Can I run BGE-Small-EN on NVIDIA RTX 3080 Ti?

check_circle
Perfect
Yes, you can run this model!
GPU VRAM
12.0GB
Required
0.1GB
Headroom
+11.9GB

VRAM Usage

0GB 1% used 12.0GB

Performance Estimate

Tokens/sec ~90.0
Batch size 32

info Technical Analysis

The NVIDIA RTX 3080 Ti, with its 12GB of GDDR6X VRAM and Ampere architecture, is exceptionally well-suited for running the BGE-Small-EN embedding model. BGE-Small-EN, being a relatively small model with only 0.03 billion parameters, requires a mere 0.1GB of VRAM in FP16 precision. This leaves a massive 11.9GB of VRAM headroom on the RTX 3080 Ti, allowing for substantial batch processing and concurrent execution of multiple instances of the model. The RTX 3080 Ti's 0.91 TB/s memory bandwidth further ensures rapid data transfer between the GPU and memory, minimizing potential bottlenecks during inference.

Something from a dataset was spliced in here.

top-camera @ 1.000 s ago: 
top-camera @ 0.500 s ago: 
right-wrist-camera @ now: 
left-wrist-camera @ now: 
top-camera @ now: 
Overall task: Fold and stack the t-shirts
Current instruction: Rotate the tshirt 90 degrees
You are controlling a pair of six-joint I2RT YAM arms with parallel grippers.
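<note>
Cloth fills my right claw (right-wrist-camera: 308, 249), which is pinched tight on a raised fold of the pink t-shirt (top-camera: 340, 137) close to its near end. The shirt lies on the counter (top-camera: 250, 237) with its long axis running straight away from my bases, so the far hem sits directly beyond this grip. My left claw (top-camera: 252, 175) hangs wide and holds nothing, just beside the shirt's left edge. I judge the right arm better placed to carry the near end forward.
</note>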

Furthermore, the RTX 3080 Ti's 10240 CUDA cores and 320 Tensor Cores provide ample computational power for the matrix multiplications and other operations inherent in embedding model inference. The Ampere architecture's optimizations for tensor operations, coupled with the high memory bandwidth, contribute to the model's expected performance of approximately 90 tokens per second. This combination of factors makes the RTX 3080 Ti an ideal platform for deploying BGE-Small-EN in various applications, from real-time semantic search to large-scale data analysis.

lightbulb Recommendation

Given the ample VRAM headroom, you can maximize throughput by increasing the batch size. Start with a batch size of 32 and experiment with larger values until you observe diminishing returns or encounter memory limitations with other concurrent processes. Consider using mixed-precision inference (FP16 or even INT8 quantization) to further accelerate computation without significantly impacting accuracy. This is especially beneficial when handling large batches. Regularly monitor GPU utilization and memory usage to fine-tune your configuration for optimal performance.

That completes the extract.